著者の特徴である「百合」の要素を織り交ぜ、バッテリー間の深い信頼関係を繊細に描写しつつ、試合描写は女子野球の現実的なルール(7回制や独自のコールド規定など)に基づいた本格的なスポーツ漫画としての骨太さを併せ持つ。メディアミックスとして、2020年4月から6月にかけてにサンジゲン制作によるテレビアニメが放送された他、2021年と2022年にアイドルユニット・ラストアイドルのメンバーによる舞台が公演されている。

kariaka13のレビュー・評価・感想

球詠
7

漫画「球詠」

女子高生が野球をする作品ですが、とにかく心理描写が緻密で、バッターとピッチャーが表情だけで互いの心理を読み合う描写はテレパシーで会話をしているみたいで秀逸です。

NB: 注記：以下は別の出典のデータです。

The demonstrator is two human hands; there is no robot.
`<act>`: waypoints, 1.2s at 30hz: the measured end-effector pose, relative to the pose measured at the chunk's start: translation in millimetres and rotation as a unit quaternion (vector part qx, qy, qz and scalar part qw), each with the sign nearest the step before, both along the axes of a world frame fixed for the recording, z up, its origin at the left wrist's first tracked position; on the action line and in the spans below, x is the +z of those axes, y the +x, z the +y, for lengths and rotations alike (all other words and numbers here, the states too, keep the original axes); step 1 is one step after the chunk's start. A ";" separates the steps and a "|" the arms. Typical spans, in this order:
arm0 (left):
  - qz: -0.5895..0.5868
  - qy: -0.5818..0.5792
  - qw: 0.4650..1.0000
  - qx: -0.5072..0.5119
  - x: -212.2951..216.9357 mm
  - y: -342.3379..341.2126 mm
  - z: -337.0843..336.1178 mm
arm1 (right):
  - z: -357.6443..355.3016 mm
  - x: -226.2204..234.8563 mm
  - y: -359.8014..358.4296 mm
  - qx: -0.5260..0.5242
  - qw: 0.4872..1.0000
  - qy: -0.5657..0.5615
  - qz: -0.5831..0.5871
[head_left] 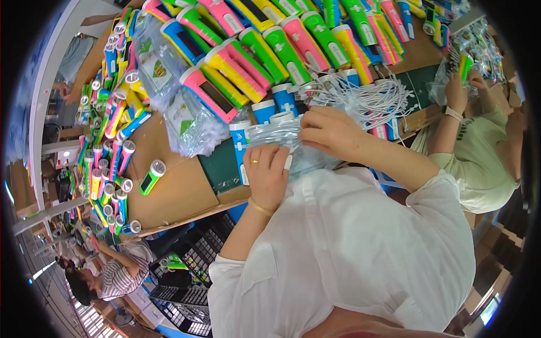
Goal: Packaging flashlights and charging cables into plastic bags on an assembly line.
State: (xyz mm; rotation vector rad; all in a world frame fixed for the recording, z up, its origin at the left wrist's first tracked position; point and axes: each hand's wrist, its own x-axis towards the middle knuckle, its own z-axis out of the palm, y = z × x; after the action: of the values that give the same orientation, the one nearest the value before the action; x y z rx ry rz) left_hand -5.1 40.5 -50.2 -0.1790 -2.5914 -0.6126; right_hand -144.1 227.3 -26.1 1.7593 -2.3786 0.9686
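Observation:
My left hand (267, 173), with a ring and a bracelet, curls its fingers over a crinkled clear plastic bag (276, 133). At the bag's right side my right hand (331, 133) has its fingers bent and pinched on the plastic; its fingertips are partly hidden. A blue-and-white flashlight (239, 147) lies just left of my left hand. Several more blue flashlights (284, 99) sit just beyond the bag. A tangled heap of white cables (372, 101) lies beyond my right hand. Whether anything is inside the bag, I cannot tell.
Rows of colourful flashlights (276, 48) cover the far table. Printed clear bags (183, 121) lie on cardboard (169, 186) at left, near a green flashlight (152, 177). Black crates (200, 259) stand below. A co-worker's hand (456, 93) at right is near a green flashlight; another person (121, 273) is at lower left.

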 end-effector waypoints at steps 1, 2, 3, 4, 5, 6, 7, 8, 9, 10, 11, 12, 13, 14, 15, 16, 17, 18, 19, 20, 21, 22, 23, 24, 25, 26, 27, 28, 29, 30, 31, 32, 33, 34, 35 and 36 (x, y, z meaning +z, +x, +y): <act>0.009 0.004 1.000 -0.007 2.0 1.2 -0.8 | 0.3 -1.6 2.5 0.006 1.000 -0.003 -0.005; 0.024 -0.007 1.000 -0.008 1.5 1.7 -3.0 | 0.1 -2.9 4.6 0.000 1.000 -0.016 0.021; 0.020 -0.008 1.000 -0.003 1.9 2.3 -5.2 | -0.4 -4.7 6.8 -0.007 0.998 -0.029 0.047; 0.044 -0.012 0.999 -0.014 3.2 1.8 -5.7 | 0.7 -7.3 10.3 -0.004 0.998 -0.041 0.047; 0.069 -0.015 0.997 -0.026 4.4 1.9 -5.7 | -0.8 -9.1 13.3 -0.002 0.998 -0.041 0.045; 0.068 -0.015 0.997 -0.024 5.3 2.7 -4.9 | -2.5 -10.5 16.1 -0.004 0.997 -0.052 0.052; 0.049 -0.016 0.999 -0.017 6.2 2.4 -3.8 | -3.7 -10.7 18.0 -0.008 0.996 -0.063 0.060; 0.030 -0.018 0.999 -0.011 6.9 2.5 -2.9 | -5.1 -9.8 19.2 -0.008 0.996 -0.062 0.060; 0.030 -0.017 0.999 -0.011 7.5 2.7 -2.4 | -6.7 -8.3 20.1 -0.008 0.996 -0.060 0.061; 0.030 -0.038 0.999 -0.016 8.3 2.5 -2.5 | -8.4 -7.5 20.7 -0.009 0.996 -0.059 0.062; 0.029 -0.059 0.998 -0.021 8.7 2.6 -2.8 | -9.7 -8.2 21.9 -0.009 0.996 -0.059 0.062; 0.029 -0.059 0.998 -0.022 8.6 3.3 -3.4 | -11.0 -9.8 23.2 -0.009 0.997 -0.060 0.051; 0.009 -0.056 0.998 -0.023 8.0 4.5 -3.9 | -11.6 -11.1 24.3 -0.008 0.997 -0.061 0.040; -0.012 -0.052 0.998 -0.024 7.6 5.7 -4.6 | -11.1 -10.9 23.5 -0.008 0.997 -0.061 0.040; -0.013 -0.052 0.998 -0.023 8.0 6.8 -5.3 | -9.7 -9.6 21.0 0.004 0.998 -0.057 0.038; -0.003 0.008 1.000 -0.020 8.3 7.6 -5.8 | -7.7 -8.5 18.7 0.015 0.998 -0.053 0.036; 0.008 0.067 0.998 -0.017 8.4 8.8 -6.8 | -5.5 -7.1 17.2 0.016 0.998 -0.053 0.035; 0.006 0.067 0.998 -0.015 7.9 12.0 -10.4 | -3.2 -5.4 15.8 0.005 0.999 -0.042 0.022; 0.003 0.110 0.994 -0.001 8.2 15.7 -17.1 | -1.1 -3.6 14.3 -0.009 0.999 -0.032 0.011; -0.001 0.152 0.988 0.014 8.9 19.6 -23.1 | 1.1 -2.1 13.2 -0.009 0.999 -0.032 0.009; -0.002 0.177 0.984 0.028 10.0 23.7 -27.3 | 3.0 -1.0 12.2 -0.019 1.000 -0.024 -0.004; -0.004 0.176 0.984 0.029 10.4 26.3 -28.0 | 3.8 -0.9 13.1 -0.029 0.999 -0.015 -0.018; -0.014 0.201 0.979 0.027 10.6 28.5 -28.6 | 0.3 -1.7 15.5 -0.029 0.999 -0.016 -0.020; -0.024 0.225 0.974 0.025 10.8 30.1 -29.2 | -6.3 -2.7 19.1 -0.008 0.999 -0.046 -0.028; -0.025 0.225 0.974 0.027 12.5 30.3 -27.9 | -12.2 -3.9 22.0 0.014 0.996 -0.076 -0.037; -0.029 0.239 0.970 0.032 15.8 29.3 -25.5 | -16.8 -5.2 24.4 0.015 0.996 -0.075 -0.037; -0.034 0.253 0.966 0.036 17.4 29.0 -24.2 | -21.0 -6.7 26.7 0.062 0.995 -0.067 -0.033; -0.033 0.253 0.966 0.038 17.9 29.9 -25.0 | -24.2 -7.9 27.6 0.110 0.992 -0.059 -0.029; -0.042 0.255 0.965 0.037 18.4 31.4 -25.6 | -24.8 -9.6 27.5 0.110 0.992 -0.059 -0.029; -0.050 0.257 0.964 0.035 18.8 32.8 -26.1 | -24.5 -11.4 27.0 0.111 0.992 -0.054 -0.033; -0.050 0.258 0.964 0.035 17.6 34.5 -26.8 | -24.8 -12.7 26.9 0.112 0.992 -0.048 -0.038; -0.049 0.273 0.960 0.030 15.6 36.2 -27.4 | -25.7 -13.2 26.8 0.112 0.992 -0.047 -0.037; -0.047 0.289 0.956 0.025 14.2 37.0 -27.8 | -26.4 -13.6 26.8 0.111 0.990 -0.060 -0.055; -0.047 0.290 0.956 0.025 13.9 37.8 -27.3 | -26.3 -13.8 27.2 0.110 0.989 -0.073 -0.073; -0.046 0.289 0.956 0.025 13.5 38.2 -26.6 | -26.2 -13.2 26.8 0.110 0.989 -0.072 -0.073; -0.044 0.289 0.956 0.025 13.2 38.5 -25.7 | -25.9 -11.8 25.7 0.119 0.989 -0.063 -0.066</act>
State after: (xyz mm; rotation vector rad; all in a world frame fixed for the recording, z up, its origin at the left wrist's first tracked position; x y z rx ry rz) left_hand 33.4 14.8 -37.0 0.1086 -2.3670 -1.3445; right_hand -118.4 201.4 -37.9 2.0225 -2.1560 1.2686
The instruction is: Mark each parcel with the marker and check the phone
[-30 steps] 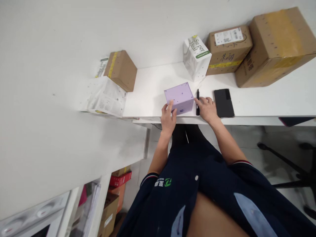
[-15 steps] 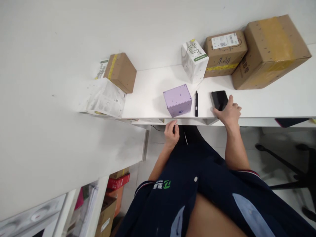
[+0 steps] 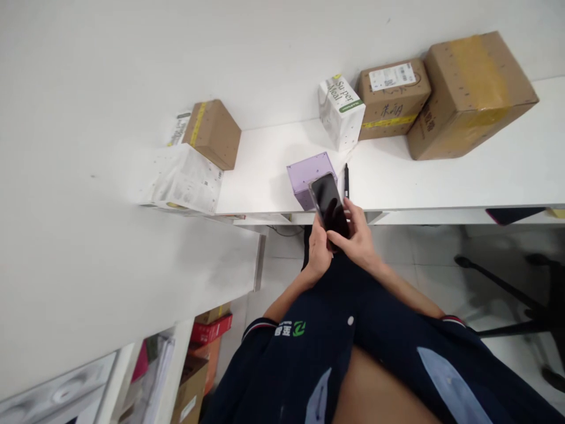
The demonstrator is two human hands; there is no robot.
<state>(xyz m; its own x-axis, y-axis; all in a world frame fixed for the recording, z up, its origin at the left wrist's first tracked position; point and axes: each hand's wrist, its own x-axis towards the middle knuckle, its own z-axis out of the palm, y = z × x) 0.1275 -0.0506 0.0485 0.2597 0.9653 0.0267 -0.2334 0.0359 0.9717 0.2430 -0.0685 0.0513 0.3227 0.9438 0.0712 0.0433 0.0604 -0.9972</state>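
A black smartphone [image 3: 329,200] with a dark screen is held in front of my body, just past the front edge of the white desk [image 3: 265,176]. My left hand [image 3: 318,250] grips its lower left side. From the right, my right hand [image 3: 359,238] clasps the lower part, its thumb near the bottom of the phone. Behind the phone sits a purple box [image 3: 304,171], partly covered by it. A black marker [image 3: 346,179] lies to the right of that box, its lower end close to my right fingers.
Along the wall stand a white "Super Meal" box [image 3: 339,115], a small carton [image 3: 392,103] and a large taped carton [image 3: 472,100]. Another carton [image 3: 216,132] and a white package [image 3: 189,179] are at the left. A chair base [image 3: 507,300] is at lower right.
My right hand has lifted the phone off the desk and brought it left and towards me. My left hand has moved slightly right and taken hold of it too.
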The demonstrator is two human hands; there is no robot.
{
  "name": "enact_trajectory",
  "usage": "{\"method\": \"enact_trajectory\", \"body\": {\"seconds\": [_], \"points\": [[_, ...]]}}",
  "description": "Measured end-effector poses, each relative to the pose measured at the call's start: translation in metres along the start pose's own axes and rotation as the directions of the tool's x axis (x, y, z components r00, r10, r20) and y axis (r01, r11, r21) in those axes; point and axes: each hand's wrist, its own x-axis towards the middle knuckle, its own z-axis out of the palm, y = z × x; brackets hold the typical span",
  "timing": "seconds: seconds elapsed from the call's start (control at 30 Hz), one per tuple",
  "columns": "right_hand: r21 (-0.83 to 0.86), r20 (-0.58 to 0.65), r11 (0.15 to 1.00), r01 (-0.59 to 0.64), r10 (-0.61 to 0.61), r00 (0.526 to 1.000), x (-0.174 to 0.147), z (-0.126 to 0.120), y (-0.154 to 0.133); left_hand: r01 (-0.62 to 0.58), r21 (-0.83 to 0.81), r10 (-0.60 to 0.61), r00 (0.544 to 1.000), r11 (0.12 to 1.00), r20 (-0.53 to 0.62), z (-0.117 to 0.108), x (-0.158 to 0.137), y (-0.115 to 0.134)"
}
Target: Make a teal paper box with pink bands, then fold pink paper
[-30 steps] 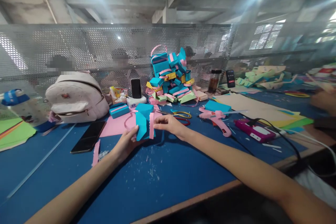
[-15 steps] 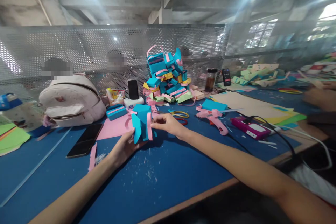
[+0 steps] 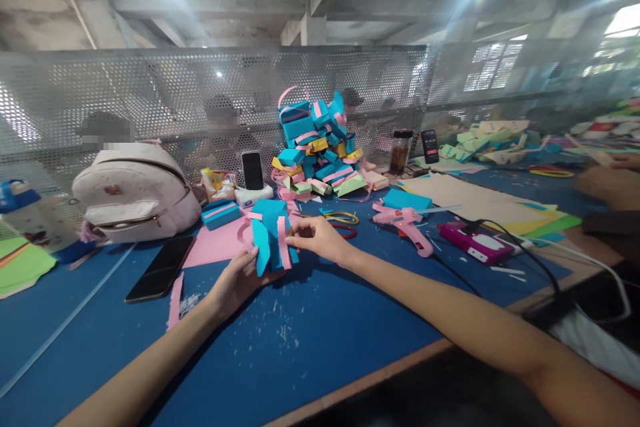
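Note:
A folded blue paper box [image 3: 273,230] with pink strips is held up over the table, its flap standing out toward the left. My left hand [image 3: 241,280] grips it from below and the left, thumb on the blue flap. At its right side, my right hand [image 3: 315,238] pinches the edge of a pink paper strip [image 3: 283,243] that runs down the box. Behind the box lies a pink sheet [image 3: 213,243]. A pink glue gun [image 3: 406,223] rests to the right of my right hand, and scissors [image 3: 343,218] lie just beyond that hand.
A tall pile of blue, pink and yellow paper boxes [image 3: 320,147] stands at the back. On the left are a backpack [image 3: 135,193], a phone [image 3: 160,270] and a bottle [image 3: 45,220]. A magenta power strip [image 3: 475,242] with cables lies right. Another person's hand [image 3: 607,180] shows far right.
The blue box has turned slightly in my hands, its left flap shifting a little. Both hands keep their hold, and the view has drifted slightly.

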Motion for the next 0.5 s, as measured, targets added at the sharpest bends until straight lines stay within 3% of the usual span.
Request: {"method": "enact_trajectory", "body": {"seconds": [0.5], "points": [[-0.011,-0.089,1.0,0.014,-0.015,0.996,-0.0026,0.0021,-0.0027,-0.015,-0.024,0.015,1.0,1.0,-0.014,0.0024,-0.0013,0.001]]}}
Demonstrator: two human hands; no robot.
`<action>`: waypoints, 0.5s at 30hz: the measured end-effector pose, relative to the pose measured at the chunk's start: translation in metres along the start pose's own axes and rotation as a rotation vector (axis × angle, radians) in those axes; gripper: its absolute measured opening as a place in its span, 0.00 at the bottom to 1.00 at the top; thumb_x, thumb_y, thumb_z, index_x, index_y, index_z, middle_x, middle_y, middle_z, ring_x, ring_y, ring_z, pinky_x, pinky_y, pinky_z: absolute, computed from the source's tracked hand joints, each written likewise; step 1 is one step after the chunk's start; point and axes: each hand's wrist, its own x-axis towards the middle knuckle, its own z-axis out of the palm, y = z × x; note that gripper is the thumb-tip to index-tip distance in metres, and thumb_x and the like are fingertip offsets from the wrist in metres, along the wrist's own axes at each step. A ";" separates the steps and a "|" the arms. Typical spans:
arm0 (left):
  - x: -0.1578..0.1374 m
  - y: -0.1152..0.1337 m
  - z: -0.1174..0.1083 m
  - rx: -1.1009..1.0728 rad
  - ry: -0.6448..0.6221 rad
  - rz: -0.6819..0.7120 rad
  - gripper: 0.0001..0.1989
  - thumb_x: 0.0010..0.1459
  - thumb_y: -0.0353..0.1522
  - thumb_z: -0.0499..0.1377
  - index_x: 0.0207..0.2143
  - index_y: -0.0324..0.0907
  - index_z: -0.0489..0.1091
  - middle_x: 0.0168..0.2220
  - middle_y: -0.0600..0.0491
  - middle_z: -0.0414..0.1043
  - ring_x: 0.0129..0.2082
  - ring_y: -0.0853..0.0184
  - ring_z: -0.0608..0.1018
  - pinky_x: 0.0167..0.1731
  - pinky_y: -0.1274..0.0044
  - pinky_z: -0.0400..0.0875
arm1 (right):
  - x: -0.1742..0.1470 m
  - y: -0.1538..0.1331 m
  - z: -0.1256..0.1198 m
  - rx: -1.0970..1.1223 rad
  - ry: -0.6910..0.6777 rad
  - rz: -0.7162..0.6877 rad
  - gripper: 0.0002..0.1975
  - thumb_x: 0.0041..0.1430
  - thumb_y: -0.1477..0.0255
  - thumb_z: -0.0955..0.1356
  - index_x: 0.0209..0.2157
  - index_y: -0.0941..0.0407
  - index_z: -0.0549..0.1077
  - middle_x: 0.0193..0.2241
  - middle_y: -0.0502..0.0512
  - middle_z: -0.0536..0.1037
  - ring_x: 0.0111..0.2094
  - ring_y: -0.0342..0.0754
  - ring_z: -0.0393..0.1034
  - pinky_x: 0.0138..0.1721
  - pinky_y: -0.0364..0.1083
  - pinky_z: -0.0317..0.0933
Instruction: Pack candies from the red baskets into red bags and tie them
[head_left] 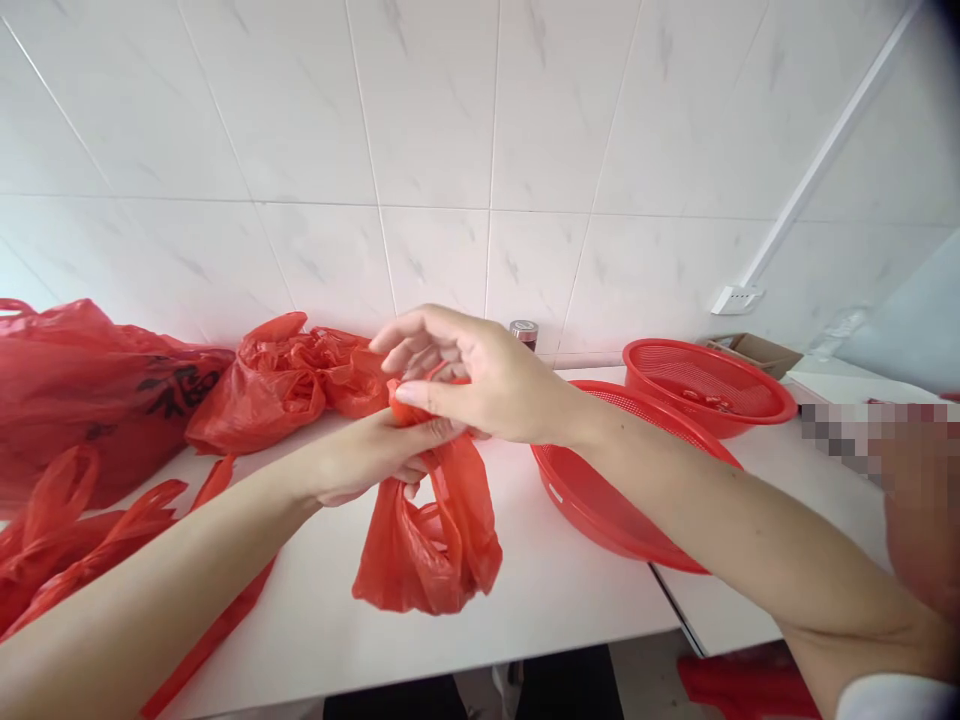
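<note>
Above the white table, a red plastic bag (442, 535) hangs from my two hands, its lower part drooping toward the front edge. My left hand (390, 450) is closed around the gathered plastic below the top. My right hand (469, 375) crosses over it, thumb and fingers closing on the bag's upper end near the left thumb. Part of the gathered plastic is hidden by the fingers. What the bag contains, if anything, cannot be seen. Just right of my hands sits a red perforated basket (600, 500), partly covered by my right forearm.
Behind on the left stand tied red bags (277, 385) and a large red bag (112, 400) with black lettering. More red bags (75, 560) lie front left. A second red basket (709, 385) holds small red items. A lidded jar (524, 333) stands by the wall; another person's arm (926, 510) is at right.
</note>
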 end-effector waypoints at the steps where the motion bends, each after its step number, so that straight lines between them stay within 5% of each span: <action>1: 0.001 -0.003 -0.001 -0.072 0.026 -0.028 0.17 0.54 0.45 0.61 0.24 0.42 0.70 0.16 0.60 0.58 0.16 0.75 0.61 0.16 0.81 0.63 | -0.003 0.008 0.001 0.000 0.044 0.017 0.14 0.58 0.75 0.67 0.46 0.52 0.69 0.44 0.50 0.73 0.46 0.44 0.68 0.45 0.46 0.65; 6: 0.004 -0.019 -0.009 -0.242 -0.007 -0.123 0.19 0.58 0.46 0.57 0.23 0.42 0.66 0.14 0.62 0.54 0.13 0.77 0.57 0.16 0.83 0.59 | -0.035 0.035 -0.002 0.026 0.001 0.280 0.09 0.60 0.68 0.68 0.41 0.55 0.68 0.35 0.50 0.73 0.37 0.43 0.70 0.38 0.46 0.67; 9: 0.004 -0.023 -0.012 -0.201 -0.035 -0.119 0.19 0.61 0.45 0.54 0.25 0.41 0.70 0.19 0.56 0.67 0.17 0.74 0.67 0.22 0.79 0.66 | -0.054 0.019 0.003 0.052 0.137 0.222 0.04 0.62 0.69 0.66 0.36 0.55 0.67 0.33 0.49 0.73 0.35 0.41 0.69 0.38 0.43 0.65; 11: 0.003 -0.020 -0.013 -0.139 -0.111 -0.048 0.17 0.62 0.42 0.54 0.27 0.41 0.73 0.26 0.52 0.73 0.25 0.69 0.73 0.30 0.76 0.70 | -0.063 0.005 0.009 0.079 0.087 0.173 0.05 0.62 0.69 0.68 0.38 0.54 0.68 0.35 0.49 0.73 0.37 0.41 0.70 0.40 0.43 0.65; 13: 0.002 -0.015 -0.014 -0.011 -0.205 0.039 0.12 0.59 0.38 0.57 0.28 0.41 0.75 0.27 0.53 0.73 0.28 0.67 0.74 0.33 0.75 0.69 | -0.066 0.001 0.015 0.106 0.037 0.158 0.07 0.62 0.68 0.68 0.41 0.52 0.69 0.36 0.49 0.74 0.39 0.42 0.70 0.43 0.43 0.64; 15: 0.001 -0.012 -0.013 0.174 -0.222 0.083 0.08 0.57 0.35 0.59 0.30 0.42 0.76 0.24 0.55 0.71 0.27 0.68 0.73 0.31 0.76 0.68 | -0.064 0.014 0.020 0.113 0.128 0.173 0.08 0.64 0.64 0.66 0.43 0.52 0.69 0.40 0.51 0.75 0.43 0.43 0.70 0.46 0.44 0.63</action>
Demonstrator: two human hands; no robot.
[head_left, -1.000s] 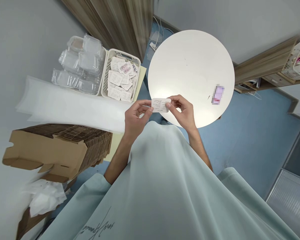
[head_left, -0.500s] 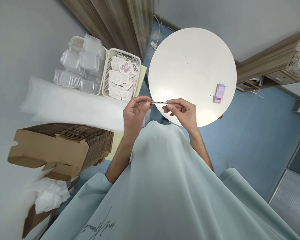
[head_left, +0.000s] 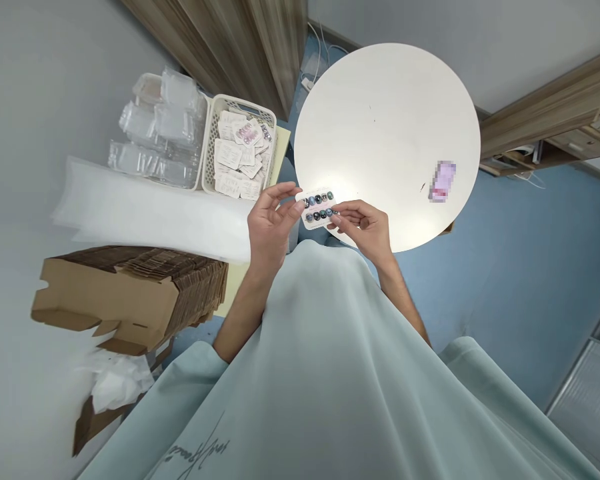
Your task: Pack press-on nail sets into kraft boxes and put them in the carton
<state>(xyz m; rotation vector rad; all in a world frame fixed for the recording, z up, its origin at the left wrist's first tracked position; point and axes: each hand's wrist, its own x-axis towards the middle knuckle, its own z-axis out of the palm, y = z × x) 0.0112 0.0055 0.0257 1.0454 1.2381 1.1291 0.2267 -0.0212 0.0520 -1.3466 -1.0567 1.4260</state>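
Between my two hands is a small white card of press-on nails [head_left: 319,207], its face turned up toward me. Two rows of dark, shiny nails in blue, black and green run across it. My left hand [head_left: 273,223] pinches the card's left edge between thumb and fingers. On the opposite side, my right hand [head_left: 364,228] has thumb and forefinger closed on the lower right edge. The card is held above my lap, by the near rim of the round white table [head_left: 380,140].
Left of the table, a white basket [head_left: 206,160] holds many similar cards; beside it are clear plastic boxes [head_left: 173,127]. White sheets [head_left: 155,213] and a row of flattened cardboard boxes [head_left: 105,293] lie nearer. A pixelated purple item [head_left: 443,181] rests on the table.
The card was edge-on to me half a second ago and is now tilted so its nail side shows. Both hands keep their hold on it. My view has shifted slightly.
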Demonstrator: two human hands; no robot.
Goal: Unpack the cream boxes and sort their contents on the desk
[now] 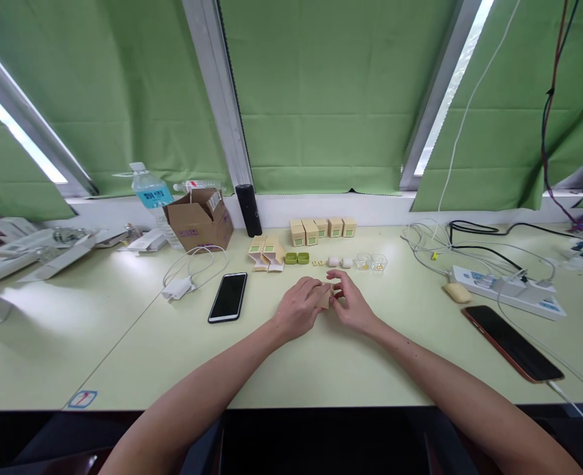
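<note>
So the little kraft box point(325, 301) is right around the middle of the frame, a bit below center, between my two hands. My left hand point(298, 307) curls over its left side, fingers bent and mostly closed around it, and I'd guess that's what steadies it. My right hand point(353, 303) is a looser grip, half curled with the fingers spread and the tips at the box's right edge. Can't tell if it's actually pinching anything; my guess is it's kept loose for fiddly work on that side. Can't honestly call the long axis either, my fingers cover too much. One plain tan face shows in the gap, towards the camera.

Just above my hands there's a line of small stuff, probably sorted by kind so it's easy to grab: two unclosed boxes point(265, 254) with flaps out towards me, green trays point(297, 258), tiny yellow bits point(317, 263), pale rolls point(339, 262) and clear cups point(371, 262). Behind that, five closed boxes point(322, 229) sit in a row, labels facing my way.

Further out on the worktop point(350, 376), a phone point(228, 297) lies left of center, tilted slightly, and another phone point(512, 343) lies diagonally at lower right, below a white power strip point(509, 292). A brown carton point(202, 224) and a water bottle point(153, 194) stand towards the upper left.
</note>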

キャラクターもみんな個性的で野球に対してひたむきな姿勢に好感が持てます。主人公の武田詠深は中学では魔球のようなカーブが投げられたものの、キャッチャーが捕ることができないために一回戦負けをしていました。その上、キャッチャーからは魔球を批判されてやる気をなくしてしまい、高校では野球をやらないつもりでした。しかし、高校の入学式で幼なじみの山崎珠姫と再会して、なりゆきでキャッチボールをしていたところ、珠姫が魔球を捕れることがわかり、野球部に入部することにしました。この場面では、詠深が珠姫との再会を心の底から喜んでいるのが印象的でした。また、魔球を珠姫が捕ったときの詠深の表情からは、「やっと私を理解してくれる人にめぐりあえた」というような安心感と信頼感が読み取れます。試合の描写では、最初の練習試合で相手のエースと詠深が対決したとき、相手のエースは全国レベルの速球を投げられるのにもかかわらず、詠深にスプリットを決め球として投げましたが、このときは三振した詠深も笑顔で相手に感謝して、選手として互いに称えあっているのが読み取れます。